## Brief
Find the line with "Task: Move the" and the line with "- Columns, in" in the entries below; output exactly those two lines, every line between them, and no others.

## Provided material
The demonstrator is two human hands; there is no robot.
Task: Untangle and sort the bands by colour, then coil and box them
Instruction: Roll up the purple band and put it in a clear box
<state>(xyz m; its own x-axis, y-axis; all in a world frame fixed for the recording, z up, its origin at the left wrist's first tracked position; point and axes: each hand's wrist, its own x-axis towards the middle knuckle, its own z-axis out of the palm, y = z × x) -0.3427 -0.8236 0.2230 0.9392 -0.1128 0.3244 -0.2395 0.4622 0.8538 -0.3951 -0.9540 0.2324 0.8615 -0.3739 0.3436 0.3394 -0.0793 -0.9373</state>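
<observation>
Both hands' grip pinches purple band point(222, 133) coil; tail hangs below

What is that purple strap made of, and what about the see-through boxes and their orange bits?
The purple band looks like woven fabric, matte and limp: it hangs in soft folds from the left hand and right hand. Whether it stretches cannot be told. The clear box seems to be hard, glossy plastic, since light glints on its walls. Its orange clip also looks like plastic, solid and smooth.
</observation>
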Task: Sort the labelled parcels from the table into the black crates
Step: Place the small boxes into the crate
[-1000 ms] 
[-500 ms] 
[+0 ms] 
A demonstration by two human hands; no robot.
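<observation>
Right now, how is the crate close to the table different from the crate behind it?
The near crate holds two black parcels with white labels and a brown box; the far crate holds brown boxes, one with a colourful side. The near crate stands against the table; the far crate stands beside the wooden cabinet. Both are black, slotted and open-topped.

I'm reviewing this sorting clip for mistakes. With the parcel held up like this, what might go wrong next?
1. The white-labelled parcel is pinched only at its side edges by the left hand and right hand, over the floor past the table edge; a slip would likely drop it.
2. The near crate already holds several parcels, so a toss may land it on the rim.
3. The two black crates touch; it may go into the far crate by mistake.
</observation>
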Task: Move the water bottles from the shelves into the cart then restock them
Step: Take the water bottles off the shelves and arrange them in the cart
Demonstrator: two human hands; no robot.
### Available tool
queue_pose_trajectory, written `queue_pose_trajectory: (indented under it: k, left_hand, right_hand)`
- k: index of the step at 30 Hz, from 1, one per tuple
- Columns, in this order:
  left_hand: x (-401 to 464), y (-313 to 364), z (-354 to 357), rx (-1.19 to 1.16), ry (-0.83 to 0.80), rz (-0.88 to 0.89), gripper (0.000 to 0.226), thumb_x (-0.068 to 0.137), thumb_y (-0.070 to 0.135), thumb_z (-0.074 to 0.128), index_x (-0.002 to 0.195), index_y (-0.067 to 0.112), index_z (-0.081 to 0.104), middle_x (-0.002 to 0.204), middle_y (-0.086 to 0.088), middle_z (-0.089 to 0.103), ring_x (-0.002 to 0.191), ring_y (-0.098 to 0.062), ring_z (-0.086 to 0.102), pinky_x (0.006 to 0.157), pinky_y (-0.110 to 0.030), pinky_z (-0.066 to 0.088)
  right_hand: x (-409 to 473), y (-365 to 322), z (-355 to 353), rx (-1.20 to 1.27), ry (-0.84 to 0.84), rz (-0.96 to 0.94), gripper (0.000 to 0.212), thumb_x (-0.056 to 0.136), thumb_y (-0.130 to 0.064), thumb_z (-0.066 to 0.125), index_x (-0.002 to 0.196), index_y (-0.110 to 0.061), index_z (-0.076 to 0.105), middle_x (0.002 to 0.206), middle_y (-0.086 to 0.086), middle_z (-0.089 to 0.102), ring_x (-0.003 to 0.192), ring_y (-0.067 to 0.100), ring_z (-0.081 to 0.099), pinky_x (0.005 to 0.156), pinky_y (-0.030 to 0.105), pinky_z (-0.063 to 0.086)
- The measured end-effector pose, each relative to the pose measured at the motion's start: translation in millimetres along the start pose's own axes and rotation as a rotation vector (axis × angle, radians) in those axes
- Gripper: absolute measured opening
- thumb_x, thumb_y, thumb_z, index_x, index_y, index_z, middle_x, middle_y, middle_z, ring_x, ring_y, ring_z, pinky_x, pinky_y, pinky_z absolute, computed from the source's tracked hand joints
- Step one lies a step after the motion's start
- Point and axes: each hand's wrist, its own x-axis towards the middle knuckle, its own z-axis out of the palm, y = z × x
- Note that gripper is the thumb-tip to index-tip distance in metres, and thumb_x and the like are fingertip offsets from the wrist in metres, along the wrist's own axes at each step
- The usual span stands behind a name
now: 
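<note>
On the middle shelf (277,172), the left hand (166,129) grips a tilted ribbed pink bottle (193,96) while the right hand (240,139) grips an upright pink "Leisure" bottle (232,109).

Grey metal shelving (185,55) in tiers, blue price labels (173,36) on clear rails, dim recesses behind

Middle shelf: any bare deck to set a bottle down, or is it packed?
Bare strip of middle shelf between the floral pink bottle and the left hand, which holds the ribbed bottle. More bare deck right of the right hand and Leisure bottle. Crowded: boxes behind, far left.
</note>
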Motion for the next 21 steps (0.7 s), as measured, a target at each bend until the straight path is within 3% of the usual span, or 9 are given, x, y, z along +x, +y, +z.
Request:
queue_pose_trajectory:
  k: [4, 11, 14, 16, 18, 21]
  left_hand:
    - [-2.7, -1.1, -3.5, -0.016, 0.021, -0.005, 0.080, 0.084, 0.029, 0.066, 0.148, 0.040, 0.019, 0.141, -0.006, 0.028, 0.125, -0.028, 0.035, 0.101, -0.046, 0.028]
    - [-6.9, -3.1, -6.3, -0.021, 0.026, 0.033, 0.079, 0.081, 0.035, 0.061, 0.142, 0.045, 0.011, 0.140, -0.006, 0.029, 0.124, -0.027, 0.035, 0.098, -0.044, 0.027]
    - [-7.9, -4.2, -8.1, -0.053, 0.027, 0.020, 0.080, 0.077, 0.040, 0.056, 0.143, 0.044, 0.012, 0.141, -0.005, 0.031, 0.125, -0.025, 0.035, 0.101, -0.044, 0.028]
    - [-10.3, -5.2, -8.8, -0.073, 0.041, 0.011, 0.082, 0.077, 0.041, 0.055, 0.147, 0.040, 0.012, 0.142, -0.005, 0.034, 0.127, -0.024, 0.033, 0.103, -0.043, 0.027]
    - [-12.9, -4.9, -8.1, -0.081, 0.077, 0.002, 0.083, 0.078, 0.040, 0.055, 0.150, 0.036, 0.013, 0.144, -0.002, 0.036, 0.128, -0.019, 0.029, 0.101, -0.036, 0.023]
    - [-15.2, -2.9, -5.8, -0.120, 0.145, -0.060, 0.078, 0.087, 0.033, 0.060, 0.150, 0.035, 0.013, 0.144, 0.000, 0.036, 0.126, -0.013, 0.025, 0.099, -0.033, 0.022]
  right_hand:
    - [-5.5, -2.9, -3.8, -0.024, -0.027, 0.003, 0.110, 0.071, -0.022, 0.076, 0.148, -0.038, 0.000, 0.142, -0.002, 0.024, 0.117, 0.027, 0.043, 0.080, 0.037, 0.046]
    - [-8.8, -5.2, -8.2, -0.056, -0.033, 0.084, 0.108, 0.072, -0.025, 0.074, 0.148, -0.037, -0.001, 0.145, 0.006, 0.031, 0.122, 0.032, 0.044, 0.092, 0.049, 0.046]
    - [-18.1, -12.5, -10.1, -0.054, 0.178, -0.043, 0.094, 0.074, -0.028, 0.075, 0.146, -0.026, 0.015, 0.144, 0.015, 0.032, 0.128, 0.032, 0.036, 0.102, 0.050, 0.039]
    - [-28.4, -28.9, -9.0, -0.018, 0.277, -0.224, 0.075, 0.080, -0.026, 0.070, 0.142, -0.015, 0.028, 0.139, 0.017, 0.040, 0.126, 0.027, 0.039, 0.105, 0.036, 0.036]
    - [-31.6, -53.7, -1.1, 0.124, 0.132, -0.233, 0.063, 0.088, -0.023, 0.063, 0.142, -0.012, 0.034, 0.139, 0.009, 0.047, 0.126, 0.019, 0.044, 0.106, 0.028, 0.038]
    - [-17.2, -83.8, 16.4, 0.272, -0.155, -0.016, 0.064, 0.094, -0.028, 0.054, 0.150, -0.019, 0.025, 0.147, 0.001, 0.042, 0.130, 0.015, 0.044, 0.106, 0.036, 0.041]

## Your solution
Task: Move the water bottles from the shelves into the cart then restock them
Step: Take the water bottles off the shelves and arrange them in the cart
Demonstrator: two human hands; no robot.
### Available tool
queue_pose_trajectory, written `queue_pose_trajectory: (indented under it: k, left_hand, right_hand)`
- k: index of the step at 30 Hz, from 1, one per tuple
- Columns, in this order:

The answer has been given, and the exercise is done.